*AIM OF THE EXERCISE*. The answer should consist solely of the lines from the first one below through the line containing "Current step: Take", copied exactly.

━━ GIVEN DATA ━━

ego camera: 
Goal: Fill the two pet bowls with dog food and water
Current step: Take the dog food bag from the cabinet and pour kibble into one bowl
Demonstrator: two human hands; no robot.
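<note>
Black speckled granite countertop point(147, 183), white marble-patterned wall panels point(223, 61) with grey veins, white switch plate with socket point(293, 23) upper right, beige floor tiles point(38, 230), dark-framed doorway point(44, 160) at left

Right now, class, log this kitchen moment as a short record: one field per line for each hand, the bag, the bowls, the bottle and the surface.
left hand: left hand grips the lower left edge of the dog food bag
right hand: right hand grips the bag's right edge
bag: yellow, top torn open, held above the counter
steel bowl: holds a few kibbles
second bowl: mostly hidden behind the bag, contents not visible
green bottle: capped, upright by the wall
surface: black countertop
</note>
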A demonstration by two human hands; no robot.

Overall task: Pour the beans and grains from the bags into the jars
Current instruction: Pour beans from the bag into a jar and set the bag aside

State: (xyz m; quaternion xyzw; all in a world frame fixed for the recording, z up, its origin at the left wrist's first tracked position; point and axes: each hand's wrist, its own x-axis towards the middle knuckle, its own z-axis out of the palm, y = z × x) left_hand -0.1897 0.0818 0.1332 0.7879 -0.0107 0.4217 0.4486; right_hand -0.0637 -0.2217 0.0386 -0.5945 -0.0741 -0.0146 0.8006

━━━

*YOUR SOLUTION*.
ego camera: 
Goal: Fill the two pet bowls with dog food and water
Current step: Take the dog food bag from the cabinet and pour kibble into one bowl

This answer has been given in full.